- Opening Delimiter -
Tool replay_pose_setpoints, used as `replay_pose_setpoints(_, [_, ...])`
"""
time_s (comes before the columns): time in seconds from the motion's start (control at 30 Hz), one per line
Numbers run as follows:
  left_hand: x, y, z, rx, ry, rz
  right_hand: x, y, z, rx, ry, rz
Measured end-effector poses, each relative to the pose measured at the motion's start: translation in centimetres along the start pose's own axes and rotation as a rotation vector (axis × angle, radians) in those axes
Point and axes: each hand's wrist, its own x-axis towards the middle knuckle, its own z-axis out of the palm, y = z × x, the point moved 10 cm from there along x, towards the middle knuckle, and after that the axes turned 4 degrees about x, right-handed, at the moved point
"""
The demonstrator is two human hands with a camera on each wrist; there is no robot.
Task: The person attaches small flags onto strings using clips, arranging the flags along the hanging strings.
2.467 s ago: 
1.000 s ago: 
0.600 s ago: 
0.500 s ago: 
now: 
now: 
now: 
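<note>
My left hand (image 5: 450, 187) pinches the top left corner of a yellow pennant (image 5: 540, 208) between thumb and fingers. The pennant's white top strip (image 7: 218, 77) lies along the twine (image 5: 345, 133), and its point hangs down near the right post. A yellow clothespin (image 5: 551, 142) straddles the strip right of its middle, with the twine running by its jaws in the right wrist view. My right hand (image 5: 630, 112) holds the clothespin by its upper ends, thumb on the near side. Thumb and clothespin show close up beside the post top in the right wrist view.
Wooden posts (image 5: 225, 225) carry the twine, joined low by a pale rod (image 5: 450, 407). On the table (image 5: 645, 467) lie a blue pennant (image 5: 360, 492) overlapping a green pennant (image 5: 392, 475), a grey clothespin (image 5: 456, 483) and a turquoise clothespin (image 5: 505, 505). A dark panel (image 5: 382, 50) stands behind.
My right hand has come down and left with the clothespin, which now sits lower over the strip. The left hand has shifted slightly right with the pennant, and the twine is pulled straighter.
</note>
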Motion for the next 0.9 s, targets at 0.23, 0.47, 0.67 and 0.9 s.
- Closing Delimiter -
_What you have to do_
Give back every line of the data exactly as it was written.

_Answer space_
Tool replay_pose_setpoints, used as `replay_pose_setpoints(_, [_, ...])`
"""
time_s (comes before the columns): time in seconds from the motion's start (control at 30 Hz), one per line
Numbers run as follows:
  left_hand: x, y, z, rx, ry, rz
  right_hand: x, y, z, rx, ry, rz
Measured end-effector poses, each relative to the pose measured at the motion's start: translation in centimetres along the start pose's own axes and rotation as a rotation vector (axis × angle, radians) in those axes
Point and axes: each hand's wrist, its own x-axis towards the middle knuckle, its own z-axis out of the palm, y = z × x, the point moved 10 cm from there along x, towards the middle knuckle, and after that the axes turned 4 degrees about x, right-handed, at the moved point
"""
The demonstrator is two human hands with a camera on each wrist; there is no robot.
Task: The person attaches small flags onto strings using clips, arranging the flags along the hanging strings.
2.467 s ago: 
1.000 s ago: 
0.600 s ago: 
0.500 s ago: 
now: 
now: 
now: 
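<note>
My left hand (image 5: 450, 187) pinches the top left corner of a yellow pennant (image 5: 540, 208) between thumb and fingers. The pennant's white top strip (image 7: 218, 77) lies along the twine (image 5: 345, 133), and its point hangs down near the right post. A yellow clothespin (image 5: 551, 142) straddles the strip right of its middle, with the twine running by its jaws in the right wrist view. My right hand (image 5: 630, 112) holds the clothespin by its upper ends, thumb on the near side. Thumb and clothespin show close up beside the post top in the right wrist view.
Wooden posts (image 5: 225, 225) carry the twine, joined low by a pale rod (image 5: 450, 407). On the table (image 5: 645, 467) lie a blue pennant (image 5: 360, 492) overlapping a green pennant (image 5: 392, 475), a grey clothespin (image 5: 456, 483) and a turquoise clothespin (image 5: 505, 505). A dark panel (image 5: 382, 50) stands behind.
My right hand has come down and left with the clothespin, which now sits lower over the strip. The left hand has shifted slightly right with the pennant, and the twine is pulled straighter.
</note>
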Motion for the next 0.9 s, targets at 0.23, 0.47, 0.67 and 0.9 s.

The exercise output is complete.